◆ Exercise requirements:
Print the lines of the entries below from the one with "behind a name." through the final line, exactly as they appear. The pictures are not part of the copy.

◆ Record set:
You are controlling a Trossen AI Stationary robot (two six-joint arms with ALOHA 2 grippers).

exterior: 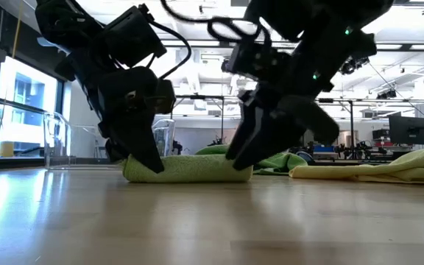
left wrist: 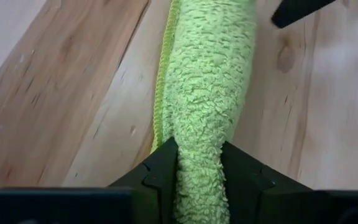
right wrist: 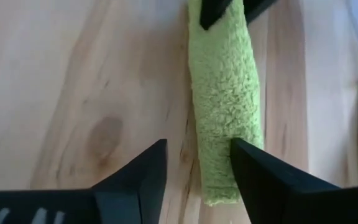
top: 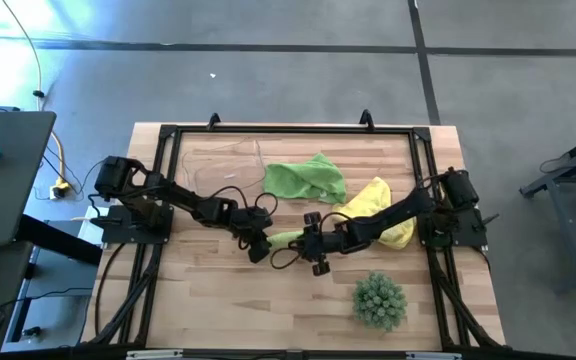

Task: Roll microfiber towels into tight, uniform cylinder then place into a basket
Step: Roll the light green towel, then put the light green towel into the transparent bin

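A lime green towel, rolled into a cylinder (exterior: pixel 188 168), lies flat on the wooden table (top: pixel 218 310) near its middle, between the two grippers. The left gripper (top: pixel 258 247) is clamped on one end of the roll; its wrist view shows the cloth (left wrist: pixel 207 99) squeezed between the two dark fingers (left wrist: pixel 157 177). The right gripper (top: pixel 310 245) is down at the other end with its fingers (right wrist: pixel 138 180) spread apart; the roll (right wrist: pixel 224 99) lies against one finger and seems not to be gripped, though the angle makes this hard to judge. Behind the roll a second lime green towel (top: pixel 306 177) lies crumpled, and a yellow towel (top: pixel 380 205) lies loose beside it under the right arm. A spiky green plant (top: pixel 379 300) stands near the table's front edge.
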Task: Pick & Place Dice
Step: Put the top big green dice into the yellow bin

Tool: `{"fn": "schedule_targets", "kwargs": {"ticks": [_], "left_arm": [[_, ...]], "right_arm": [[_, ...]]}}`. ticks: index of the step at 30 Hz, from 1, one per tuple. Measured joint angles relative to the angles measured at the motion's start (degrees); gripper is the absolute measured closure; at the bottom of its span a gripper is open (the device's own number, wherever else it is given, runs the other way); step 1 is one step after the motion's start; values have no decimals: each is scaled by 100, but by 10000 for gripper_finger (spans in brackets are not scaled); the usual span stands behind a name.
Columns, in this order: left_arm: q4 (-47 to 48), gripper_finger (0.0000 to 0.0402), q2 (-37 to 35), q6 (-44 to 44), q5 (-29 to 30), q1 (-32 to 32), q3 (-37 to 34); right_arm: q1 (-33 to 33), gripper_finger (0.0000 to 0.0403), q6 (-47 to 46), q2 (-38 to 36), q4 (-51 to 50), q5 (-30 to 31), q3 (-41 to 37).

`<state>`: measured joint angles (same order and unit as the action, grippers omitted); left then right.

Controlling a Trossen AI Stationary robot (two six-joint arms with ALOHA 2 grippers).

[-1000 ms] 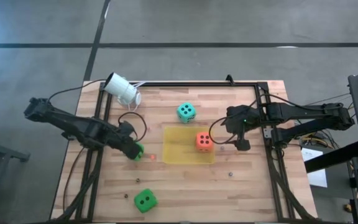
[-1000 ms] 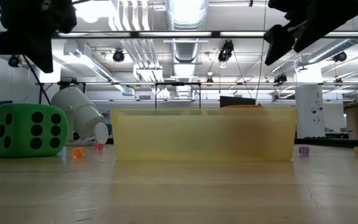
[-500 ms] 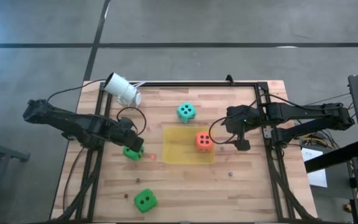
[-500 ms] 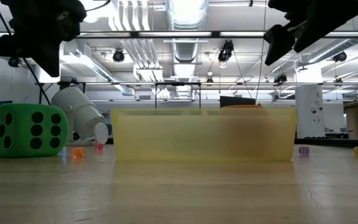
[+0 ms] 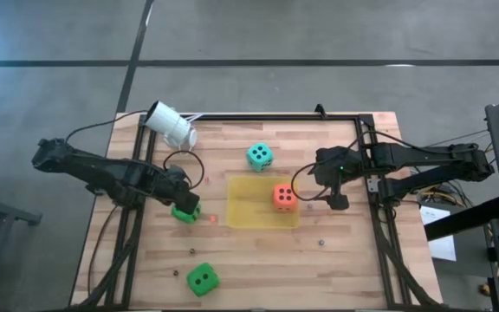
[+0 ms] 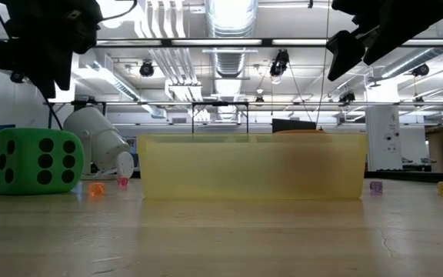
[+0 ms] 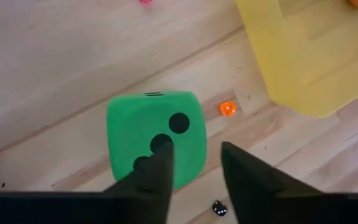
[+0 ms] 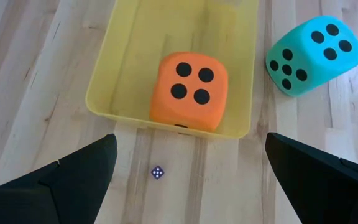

◆ Task output:
Tool: `{"fn": "schedule_targets", "kwargs": {"ticks": [_], "left_arm": [[_, ...]], "right_arm": [[_, ...]]}}`. ticks: index of the step at 30 Hz, from 1, one per tuple. Measured joint angles relative to the angles measured at the motion's start (degrees); gripper is the absolute measured closure; at the bottom of its span a gripper is open (the device's own number, wherever else it is given, runs the other way); step 1 is one step after the motion's start; values have no decimals: each is scaled by 100, but by 10000 for gripper_finger (spans in brackets are not scaled); the usual span stands behind a name.
Columns, in this order: left_arm: q4 (-47 to 48), gripper_finger (0.0000 to 0.0402), q2 (-37 to 35), q6 (-44 to 44), q5 (-29 to 30), q1 (-32 to 32), q3 (-37 to 34); right_arm: q1 (-33 to 33), gripper_finger (0.0000 to 0.0403), q6 (-47 to 46), q2 (-38 to 36), q4 (-51 to 50), q5 (-30 to 31), q3 (-41 to 37).

`<state>`: measured joint angles (same order and unit as the action, grippers omitted); left then right.

Controlling a Trossen AI Stationary robot (two six-joint arms with ALOHA 2 grippers).

[-1000 ms] 
[-1000 ms] 
[-500 ms] 
[-500 ms] 
[+0 ms] 
[+0 ms] 
[+0 ms] 
[+0 ms] 

This concludes the response.